After years of being the unofficial sleep consultant to friends, colleagues and family with a variety of child and adult sleep issues, I decided to make the leap and create NYC Sleep Doctor. I strongly believe that correcting sleep problems—for children and for adults—is critical to the physical and psychological health of the whole family.
I was born and raised in the Midwest and moved to New York City to attend college. After graduating from New York University with honors in Psychology, I received the prestigious Henry Mitchell MacCracken fellowship for graduate study at NYU. I conducted research in conflict resolution among couples and received intensive clinical training in Psychodynamic Psychotherapy and Family Systems Therapy. While at NYU, I trained at Kings County Medical Center, Bellevue Hospital, New York State Psychiatric Institute and the Eating Disorders Resource Center. I completed my internship training at the Manhattan Veterans Administration Medical Center in 2001-2002. I graduated from NYU in 2002 with a Ph.D. in Clinical Psychology and my dissertation research was published that year in the Journal of Personality.
After my internship at the Manhattan VA, I was hired there as a Health Psychologist working in the Primary Care Medical Clinic. There was great concern at the time about the overuse of hypnotic sleep medications such as Ambien in the veteran population. I found a suitable treatment protocol in the literature and adapted it, creating the Sleep Disorders Treatment Program at the Manhattan and Brooklyn VA Hospitals. In 2006, I was named Assistant Director of Outpatient Mental Health and placed in charge of developing new treatment programs in the outpatient clinic. That year, I was also appointed Clinical Assistant Professor at NYU Medical School, Department of Psychiatry.
While developing the sleep program, I also started a family and read all the sleep manuals I could find. I was struck by how confusing these books could be and found myself interpreting them for my friends and fellow moms.

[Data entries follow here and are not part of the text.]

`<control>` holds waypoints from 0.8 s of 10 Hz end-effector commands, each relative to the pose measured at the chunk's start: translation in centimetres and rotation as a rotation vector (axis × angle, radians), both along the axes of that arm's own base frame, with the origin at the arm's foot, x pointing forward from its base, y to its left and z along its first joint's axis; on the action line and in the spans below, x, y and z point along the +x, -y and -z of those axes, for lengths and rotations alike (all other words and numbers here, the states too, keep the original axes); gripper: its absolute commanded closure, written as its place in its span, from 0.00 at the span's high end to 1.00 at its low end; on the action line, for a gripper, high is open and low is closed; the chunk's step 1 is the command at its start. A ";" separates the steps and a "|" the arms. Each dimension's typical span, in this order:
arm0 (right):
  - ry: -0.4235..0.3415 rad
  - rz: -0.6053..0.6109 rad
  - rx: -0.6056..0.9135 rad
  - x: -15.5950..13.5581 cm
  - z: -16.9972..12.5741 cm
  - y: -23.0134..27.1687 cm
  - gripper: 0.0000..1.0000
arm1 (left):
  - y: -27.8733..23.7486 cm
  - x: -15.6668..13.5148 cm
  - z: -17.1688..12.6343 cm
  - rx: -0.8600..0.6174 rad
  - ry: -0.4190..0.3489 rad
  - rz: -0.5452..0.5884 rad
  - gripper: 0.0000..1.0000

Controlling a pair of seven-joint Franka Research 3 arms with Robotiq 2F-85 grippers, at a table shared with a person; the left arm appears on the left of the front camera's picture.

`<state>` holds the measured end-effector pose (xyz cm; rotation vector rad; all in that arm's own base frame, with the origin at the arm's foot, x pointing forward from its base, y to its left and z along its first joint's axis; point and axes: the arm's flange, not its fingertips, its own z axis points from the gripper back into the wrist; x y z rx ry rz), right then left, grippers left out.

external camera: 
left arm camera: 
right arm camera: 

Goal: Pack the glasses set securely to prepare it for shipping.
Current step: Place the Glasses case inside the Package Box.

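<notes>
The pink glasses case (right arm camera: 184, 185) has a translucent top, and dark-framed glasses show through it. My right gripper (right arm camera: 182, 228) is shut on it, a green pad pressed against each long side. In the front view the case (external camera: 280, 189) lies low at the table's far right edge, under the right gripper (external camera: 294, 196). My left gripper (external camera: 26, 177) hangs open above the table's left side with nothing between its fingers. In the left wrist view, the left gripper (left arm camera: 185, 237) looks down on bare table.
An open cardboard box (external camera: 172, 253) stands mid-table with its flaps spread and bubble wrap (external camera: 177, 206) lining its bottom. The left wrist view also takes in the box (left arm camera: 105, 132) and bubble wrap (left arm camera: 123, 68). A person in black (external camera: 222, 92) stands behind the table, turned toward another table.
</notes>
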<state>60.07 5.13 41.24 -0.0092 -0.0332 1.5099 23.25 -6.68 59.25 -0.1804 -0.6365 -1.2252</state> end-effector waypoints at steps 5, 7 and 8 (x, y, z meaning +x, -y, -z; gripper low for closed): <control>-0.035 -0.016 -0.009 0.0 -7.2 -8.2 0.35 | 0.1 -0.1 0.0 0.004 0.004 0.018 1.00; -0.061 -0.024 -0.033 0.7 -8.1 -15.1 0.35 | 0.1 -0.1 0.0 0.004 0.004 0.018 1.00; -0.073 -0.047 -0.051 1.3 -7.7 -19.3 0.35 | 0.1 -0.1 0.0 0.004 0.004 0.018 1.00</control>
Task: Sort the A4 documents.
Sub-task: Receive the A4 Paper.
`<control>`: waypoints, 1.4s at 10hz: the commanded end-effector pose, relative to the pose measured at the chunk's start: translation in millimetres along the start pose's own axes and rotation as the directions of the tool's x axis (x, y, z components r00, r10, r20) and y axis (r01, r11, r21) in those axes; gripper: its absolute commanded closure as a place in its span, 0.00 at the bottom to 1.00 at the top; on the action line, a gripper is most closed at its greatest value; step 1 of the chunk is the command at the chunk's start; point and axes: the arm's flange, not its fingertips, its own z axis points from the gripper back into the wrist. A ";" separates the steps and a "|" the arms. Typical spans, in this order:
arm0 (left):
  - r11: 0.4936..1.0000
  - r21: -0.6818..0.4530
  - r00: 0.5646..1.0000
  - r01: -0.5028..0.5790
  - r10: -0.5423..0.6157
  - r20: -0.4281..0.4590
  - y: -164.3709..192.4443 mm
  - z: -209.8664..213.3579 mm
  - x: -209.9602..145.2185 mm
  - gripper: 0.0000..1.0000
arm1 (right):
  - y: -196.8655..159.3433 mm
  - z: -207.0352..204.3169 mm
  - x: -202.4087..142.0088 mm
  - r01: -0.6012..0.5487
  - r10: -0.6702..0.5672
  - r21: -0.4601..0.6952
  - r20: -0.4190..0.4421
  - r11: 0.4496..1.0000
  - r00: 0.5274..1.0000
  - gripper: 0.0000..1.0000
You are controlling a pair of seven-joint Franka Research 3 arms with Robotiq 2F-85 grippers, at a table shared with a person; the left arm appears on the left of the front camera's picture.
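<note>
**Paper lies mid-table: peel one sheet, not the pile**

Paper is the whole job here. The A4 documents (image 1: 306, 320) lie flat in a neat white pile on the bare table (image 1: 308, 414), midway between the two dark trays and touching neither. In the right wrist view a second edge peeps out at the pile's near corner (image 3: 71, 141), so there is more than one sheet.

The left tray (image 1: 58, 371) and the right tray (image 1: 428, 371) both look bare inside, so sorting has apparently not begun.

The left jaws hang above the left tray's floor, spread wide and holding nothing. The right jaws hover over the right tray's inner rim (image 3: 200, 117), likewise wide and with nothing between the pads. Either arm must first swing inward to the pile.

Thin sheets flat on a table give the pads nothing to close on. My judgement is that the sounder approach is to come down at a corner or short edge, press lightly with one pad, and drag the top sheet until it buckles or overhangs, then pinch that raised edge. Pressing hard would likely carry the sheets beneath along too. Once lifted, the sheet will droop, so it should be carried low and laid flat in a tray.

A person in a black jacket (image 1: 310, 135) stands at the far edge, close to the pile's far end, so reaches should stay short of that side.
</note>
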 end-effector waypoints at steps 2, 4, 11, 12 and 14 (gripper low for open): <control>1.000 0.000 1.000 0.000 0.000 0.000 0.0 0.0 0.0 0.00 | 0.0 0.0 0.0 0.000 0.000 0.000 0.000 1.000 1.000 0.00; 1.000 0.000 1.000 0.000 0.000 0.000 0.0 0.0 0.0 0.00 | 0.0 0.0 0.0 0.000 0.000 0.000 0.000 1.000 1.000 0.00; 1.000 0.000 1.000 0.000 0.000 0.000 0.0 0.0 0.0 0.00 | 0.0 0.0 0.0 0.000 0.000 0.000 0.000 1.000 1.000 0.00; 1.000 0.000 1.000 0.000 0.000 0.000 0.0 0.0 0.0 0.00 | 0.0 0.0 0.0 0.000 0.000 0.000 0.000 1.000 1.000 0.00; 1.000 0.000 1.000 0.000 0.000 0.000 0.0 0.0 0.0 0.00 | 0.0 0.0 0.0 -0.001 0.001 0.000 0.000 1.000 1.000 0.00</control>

I soon noticed a division of labor in couples—there always seemed to be a “reader” who had to convince the other parent to follow techniques, ones that could be counterintuitive and challenging. Yet getting a child to sleep well requires a team effort. I devised step-by-step plans to address the problems and found that this approach was very effective. I discovered maxims, and with them as a foundation, I devised tailored sleep plans for each family.